Keach, best known for his 1980s television drama “Mike Hammer,” was in the middle of a 20-city tour playing the role of Richard Nixon in the production of “Frost/Nixon.” He felt foggy and light-headed. A few days earlier, he had felt tingling sensations in his right arm during a performance in Cincinnati.
“It went away, but then it came back the following day,” says Keach of the symptoms he had experienced in Ohio. “I had no idea what it was. I thought maybe it had something to do with my circulation.”
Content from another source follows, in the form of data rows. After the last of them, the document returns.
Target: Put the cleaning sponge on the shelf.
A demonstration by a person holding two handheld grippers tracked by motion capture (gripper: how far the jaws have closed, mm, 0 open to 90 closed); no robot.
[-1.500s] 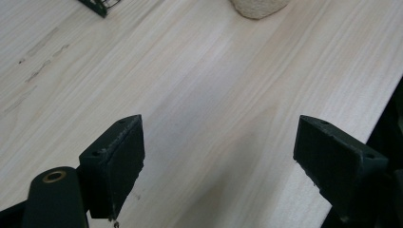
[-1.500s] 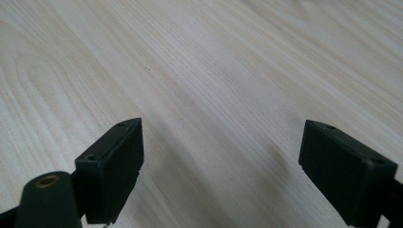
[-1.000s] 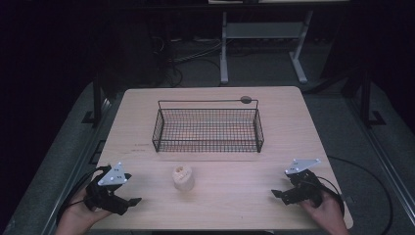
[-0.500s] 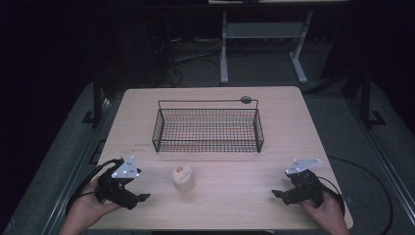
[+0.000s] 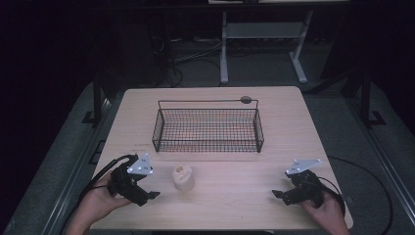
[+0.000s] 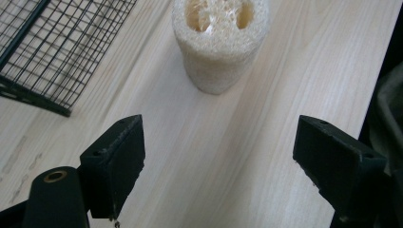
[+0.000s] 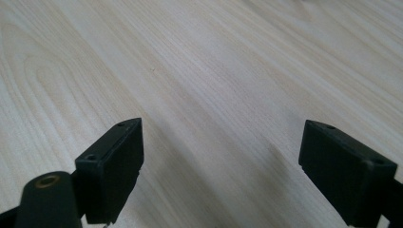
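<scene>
A pale loofah piece [image 5: 183, 177] stands upright on the wooden table [image 5: 230, 166], in front of a black wire basket [image 5: 208, 128]. My left gripper [image 5: 149, 196] is open just left of the loofah, a short gap away, jaws aimed at it. In the left gripper view the loofah [image 6: 219, 38] sits ahead of the wide-apart jaws [image 6: 223, 161], with the basket's corner [image 6: 52, 52] at upper left. My right gripper [image 5: 279, 194] rests open at the table's front right. Its own view has bare wood between its jaws [image 7: 221, 171].
A small dark round object [image 5: 245, 100] lies behind the basket's far right corner. Cables trail from both grippers over the table edges. A white metal stand [image 5: 264, 34] is on the dark floor beyond the table.
My left gripper has moved right and slightly forward toward the loofah. The right gripper has stayed in place.
</scene>
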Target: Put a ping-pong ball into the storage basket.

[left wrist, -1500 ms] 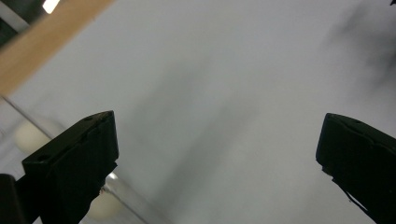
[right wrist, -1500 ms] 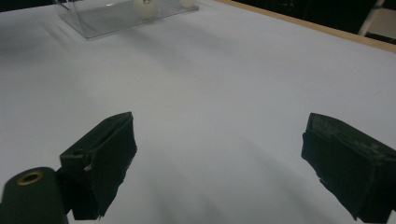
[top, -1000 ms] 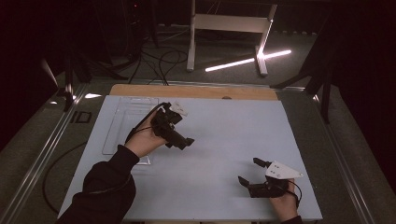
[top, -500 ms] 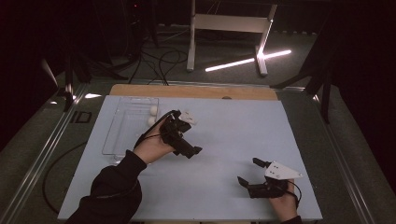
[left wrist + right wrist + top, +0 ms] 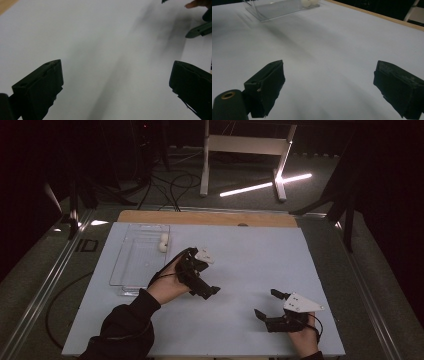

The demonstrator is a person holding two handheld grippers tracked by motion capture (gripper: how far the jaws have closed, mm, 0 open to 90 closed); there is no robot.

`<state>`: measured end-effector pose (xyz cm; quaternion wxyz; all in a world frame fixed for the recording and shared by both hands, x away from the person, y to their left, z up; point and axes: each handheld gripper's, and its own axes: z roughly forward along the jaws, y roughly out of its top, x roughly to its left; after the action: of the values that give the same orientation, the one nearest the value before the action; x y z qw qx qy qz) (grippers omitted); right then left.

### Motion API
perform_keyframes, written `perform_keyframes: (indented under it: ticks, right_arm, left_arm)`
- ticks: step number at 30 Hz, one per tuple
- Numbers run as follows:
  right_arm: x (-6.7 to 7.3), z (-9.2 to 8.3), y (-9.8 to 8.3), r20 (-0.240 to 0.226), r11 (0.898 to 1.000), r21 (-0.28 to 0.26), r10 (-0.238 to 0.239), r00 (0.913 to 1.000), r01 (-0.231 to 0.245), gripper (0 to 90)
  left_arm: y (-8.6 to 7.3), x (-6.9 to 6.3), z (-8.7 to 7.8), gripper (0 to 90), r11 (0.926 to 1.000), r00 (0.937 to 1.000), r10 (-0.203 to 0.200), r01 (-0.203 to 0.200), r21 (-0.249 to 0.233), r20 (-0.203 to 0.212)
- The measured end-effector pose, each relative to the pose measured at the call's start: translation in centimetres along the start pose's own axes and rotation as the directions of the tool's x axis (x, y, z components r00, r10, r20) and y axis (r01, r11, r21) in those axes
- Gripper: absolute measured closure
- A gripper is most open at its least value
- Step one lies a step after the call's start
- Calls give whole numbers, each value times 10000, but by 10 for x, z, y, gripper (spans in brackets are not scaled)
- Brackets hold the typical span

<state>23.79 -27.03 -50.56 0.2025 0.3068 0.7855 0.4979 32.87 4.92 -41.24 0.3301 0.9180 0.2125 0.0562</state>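
White sheeting is covering the surface (image 5: 240, 250), and I am holding both grippers over it with nothing in them. I am keeping the left gripper (image 5: 202, 287) near the middle, its fingers (image 5: 40, 90) spread wide over bare sheet. I am resting the right gripper (image 5: 267, 307) near the front right edge, its fingers (image 5: 265, 85) equally wide. Two white balls (image 5: 163, 242) are sitting in the far corner of the clear tray (image 5: 131, 270) at the left, well apart from both grippers.
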Motion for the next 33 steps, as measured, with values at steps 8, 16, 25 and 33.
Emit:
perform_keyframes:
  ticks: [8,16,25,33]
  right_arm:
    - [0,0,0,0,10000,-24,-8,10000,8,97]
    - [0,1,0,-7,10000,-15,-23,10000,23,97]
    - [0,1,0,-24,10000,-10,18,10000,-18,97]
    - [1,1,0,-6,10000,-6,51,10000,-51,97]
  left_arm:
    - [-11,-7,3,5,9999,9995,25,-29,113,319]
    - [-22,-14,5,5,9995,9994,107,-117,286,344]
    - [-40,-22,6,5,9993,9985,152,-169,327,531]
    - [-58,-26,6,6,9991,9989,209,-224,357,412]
On opening night in L.A., Keach felt similar symptoms. After visiting his general practitioner, he was told that it could have been a pinched nerve in his neck. He felt relieved with that report and went on to perform five shows between Friday and Sunday of the opening weekend. Although the tingling sensations persisted in his right arm and he still felt lightheaded, he thought the symptoms would dissipate on their own.
After a cast party at his home on Monday, his symptoms escalated. “Tuesday morning I woke up and it felt like somebody had poured liquid nitrogen into my veins. I had absolutely no motor response in my right arm,” he recalls. “I told my wife this is serious; we better call an ambulance.”
Keach went to a local hospital, where an MRI revealed that he had experienced a series of minor strokes due to significant narrowing (stenosis) in his left carotid artery. He was referred to Donald Larsen, M.D., associate professor of clinical neurological surgery and radiology at the Keck School of Medicine of USC.
The same day, Keach came to USC, where he was immediately examined. After an extensive series of tests, Larsen treated Keach’s stenosis with angioplasty and stenting – opening the artery with a balloon-tipped catheter and inserting a wire mesh tube to keep it open.
“The procedure went off swimmingly,” Keach says. “I am very pleased and grateful. I was out of the hospital on Sunday, and the following Friday I returned to my role in ‘Frost/Nixon.’ I invited Dr. Larsen to see the performance the following night. Knowing he was in the audience, I made a slight change to the script.
“In a late night phone call to Frost, Nixon says his physician, ‘Dr. Lundgren,’ made him change his diet from cheeseburgers to pineapple and cottage cheese. I substituted Dr. Larsen’s name on that evening, as a personal tribute. Given the circumstances,” Keach says, “I doubt that the playwright, Peter Morgan, would have objected.”